Most of the time, it must be fun to be MICHELLE PFEIFFER. But sometimes it can be a big drag. Like now. A Michigan plastics-factory manager, Lawrence Booker, claiming to be the father of Pfeiffer's adopted daughter Claudia Rose, has filed suit for $75,000, and he asserts that Pfeiffer and husband DAVID E. KELLEY lifted portions of his script Barrio Kids for the film Dangerous Minds. Bunch of hooey, says Pfeiffer's publicist. The adoption was closed, so Pfeiffer doesn't know who the biological parents are and they don't know who got their child. At the time the script was allegedly delivered, Minds was already in the can. Pfeiffer and Kelley plan to fight the suit and have hired a private detective to look into Booker.
TAKE HIS MONEY OR HIS MIND
BEN STEIN is no Einstein, but the Nixon speechwriter, Pepperdine University law professor and eye-ointment pitchman is willing to bet his salary he knows more than most folks. Stein will star in a new TV show on Comedy Central, Win Ben Stein's Money, where contestants vie for a share of his $5,000-a-show paycheck by beating him in a general-knowledge quiz. "I've been reading the almanac over and over," says Stein. "I know a lot already, but I hope none of my family is ever a contestant." (His father Herb was chairman of the Council of Economic Advisers under Nixon.) Stein's frequent forays into show biz and his willingness to pose for promotional photos like this one seem to indicate that although he's well versed in economic policy, it's not his first love. "To have Alex Trebek's job," he says, "would be heaven for me."
THE GOOD SON
Jennifer Lash wrote six books and bore six children. Her last novel, Blood Ties, written while she was dying of cancer, was rejected by her usual publishers and a string of others, and she died without selling it. But her children, the eldest of whom is actor RALPH FIENNES, weren't about to let it rest at that. While making The English Patient, Fiennes mentioned the book to Patient author Michael Ondaatje, who suggested the actor pitch it to his publisher, who loved it and bought it. Not content with that, half the Fiennes family (sister Sophie and brother Joseph are also in show biz) went on tour to drum up interest. Needless to say, the book got all the attention a publishing house--or a mom--could want.
COMMENCEMENT KUDOS
It's that time again: the annual rite in which allegedly wiser heads dispense advice to graduates. Here's some of it:
MADELEINE ALBRIGHT HARVARD UNIVERSITY "We will be known as the world-class ditherers who stood by while the seeds of renewed global conflict were sown, or as the generations that took strong measures to forge alliances, deter aggression and keep the peace...Ultimately, it is a matter of judgment, a question of choice."
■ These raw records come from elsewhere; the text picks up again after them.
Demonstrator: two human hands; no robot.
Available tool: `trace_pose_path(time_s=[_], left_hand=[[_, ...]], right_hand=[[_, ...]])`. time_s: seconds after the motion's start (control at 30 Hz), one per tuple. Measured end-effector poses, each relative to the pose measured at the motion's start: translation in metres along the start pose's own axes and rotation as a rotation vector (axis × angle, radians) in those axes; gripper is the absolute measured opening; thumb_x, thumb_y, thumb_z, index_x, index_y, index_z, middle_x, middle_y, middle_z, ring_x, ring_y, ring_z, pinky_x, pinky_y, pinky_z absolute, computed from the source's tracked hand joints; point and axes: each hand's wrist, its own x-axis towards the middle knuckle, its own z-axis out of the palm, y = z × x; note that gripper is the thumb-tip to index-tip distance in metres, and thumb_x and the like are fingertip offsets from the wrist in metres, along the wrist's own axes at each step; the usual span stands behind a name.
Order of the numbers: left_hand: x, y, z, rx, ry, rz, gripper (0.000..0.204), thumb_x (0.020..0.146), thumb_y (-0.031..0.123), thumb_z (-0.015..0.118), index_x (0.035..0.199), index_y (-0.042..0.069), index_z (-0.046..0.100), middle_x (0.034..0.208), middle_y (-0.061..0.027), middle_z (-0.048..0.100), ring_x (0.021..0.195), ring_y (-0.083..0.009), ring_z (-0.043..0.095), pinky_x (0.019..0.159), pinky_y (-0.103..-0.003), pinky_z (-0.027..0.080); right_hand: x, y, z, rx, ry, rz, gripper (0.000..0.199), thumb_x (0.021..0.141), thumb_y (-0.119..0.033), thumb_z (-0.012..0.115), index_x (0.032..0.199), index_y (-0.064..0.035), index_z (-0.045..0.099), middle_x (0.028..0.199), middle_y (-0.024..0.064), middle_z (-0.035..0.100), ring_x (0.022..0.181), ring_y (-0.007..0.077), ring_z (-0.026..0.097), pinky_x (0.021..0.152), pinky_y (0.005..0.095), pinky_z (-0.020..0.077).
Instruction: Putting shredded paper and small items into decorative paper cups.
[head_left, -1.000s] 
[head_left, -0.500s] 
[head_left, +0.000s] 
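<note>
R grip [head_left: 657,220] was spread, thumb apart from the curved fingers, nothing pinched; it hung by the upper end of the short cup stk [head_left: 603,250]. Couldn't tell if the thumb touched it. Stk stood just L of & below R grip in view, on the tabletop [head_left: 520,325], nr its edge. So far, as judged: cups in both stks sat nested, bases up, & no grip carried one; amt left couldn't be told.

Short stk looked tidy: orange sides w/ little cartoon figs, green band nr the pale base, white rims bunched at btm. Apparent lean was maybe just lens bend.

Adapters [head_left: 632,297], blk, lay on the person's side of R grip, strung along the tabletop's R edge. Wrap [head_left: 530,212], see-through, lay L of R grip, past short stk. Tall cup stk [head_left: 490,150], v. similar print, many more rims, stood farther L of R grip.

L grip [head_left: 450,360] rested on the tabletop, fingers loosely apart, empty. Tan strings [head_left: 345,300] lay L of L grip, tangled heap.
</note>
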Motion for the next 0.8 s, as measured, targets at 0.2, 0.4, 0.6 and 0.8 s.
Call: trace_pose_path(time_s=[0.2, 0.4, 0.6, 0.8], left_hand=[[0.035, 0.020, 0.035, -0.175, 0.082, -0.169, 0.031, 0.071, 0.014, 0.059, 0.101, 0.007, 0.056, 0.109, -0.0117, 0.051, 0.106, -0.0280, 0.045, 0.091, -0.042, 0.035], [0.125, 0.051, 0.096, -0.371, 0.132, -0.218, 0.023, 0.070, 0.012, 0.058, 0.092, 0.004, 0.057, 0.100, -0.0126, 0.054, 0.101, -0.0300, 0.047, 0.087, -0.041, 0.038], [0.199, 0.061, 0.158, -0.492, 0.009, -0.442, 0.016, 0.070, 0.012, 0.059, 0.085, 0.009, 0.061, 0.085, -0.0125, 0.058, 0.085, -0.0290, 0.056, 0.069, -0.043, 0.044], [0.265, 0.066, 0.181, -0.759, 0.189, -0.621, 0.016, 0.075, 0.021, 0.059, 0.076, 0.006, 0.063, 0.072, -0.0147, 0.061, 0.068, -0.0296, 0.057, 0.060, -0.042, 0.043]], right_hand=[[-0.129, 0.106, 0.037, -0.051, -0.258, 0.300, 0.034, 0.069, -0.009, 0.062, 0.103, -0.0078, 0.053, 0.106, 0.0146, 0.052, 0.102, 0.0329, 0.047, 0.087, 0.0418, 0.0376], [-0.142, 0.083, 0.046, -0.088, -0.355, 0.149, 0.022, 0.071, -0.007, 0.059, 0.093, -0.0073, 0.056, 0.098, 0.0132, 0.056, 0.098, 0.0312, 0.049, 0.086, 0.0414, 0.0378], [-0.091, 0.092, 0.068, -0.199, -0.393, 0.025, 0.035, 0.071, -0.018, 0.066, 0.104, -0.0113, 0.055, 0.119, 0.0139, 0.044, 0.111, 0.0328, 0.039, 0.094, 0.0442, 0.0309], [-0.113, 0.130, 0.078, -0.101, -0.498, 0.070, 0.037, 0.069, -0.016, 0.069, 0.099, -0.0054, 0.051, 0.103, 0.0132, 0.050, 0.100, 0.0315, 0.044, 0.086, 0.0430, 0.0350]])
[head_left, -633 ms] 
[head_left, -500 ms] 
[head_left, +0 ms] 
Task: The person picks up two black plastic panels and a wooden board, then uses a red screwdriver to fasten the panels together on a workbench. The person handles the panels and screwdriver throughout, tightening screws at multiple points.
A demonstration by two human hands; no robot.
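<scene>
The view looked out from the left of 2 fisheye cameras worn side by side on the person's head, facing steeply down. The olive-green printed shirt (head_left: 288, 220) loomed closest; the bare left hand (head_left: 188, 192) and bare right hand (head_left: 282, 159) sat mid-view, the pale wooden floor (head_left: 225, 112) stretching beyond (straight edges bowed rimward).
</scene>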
OPRAH WINFREY WELLESLEY COLLEGE "Turn your wounds into wisdom. You will be wounded many times in your life. You'll make mistakes. Some...will call them failures, but I have learned that failure is really God's way of saying, 'Excuse me, you're moving in the wrong direction.'"
JOHN MC CAIN OHIO WESLEYAN UNIVERSITY "Your character is what you are to yourself, not what you pretend to be to yourself or others. We cannot forever hide the truth about ourselves from ourselves...I am confident you will find honor in your choices when the hard choices arrive at your door. You need not go to war to find them."
WHOOPI GOLDBERG UNIVERSITY OF VERMONT "Make sure you remember who you are, and all the stuff that made you laugh and dance and jump around. And in the dark times when, you know, stuff ain't going right, if you have something to hold on to, which is yourself, you'll survive it."
JIMMY CARTER DUKE UNIVERSITY "How many of us know a poor family well enough to go to their house and have a cup of coffee and get to know the names of their teenaged kids? Or--God forbid--invite them to our house and maybe take them to a baseball game or a movie with our children? Very few."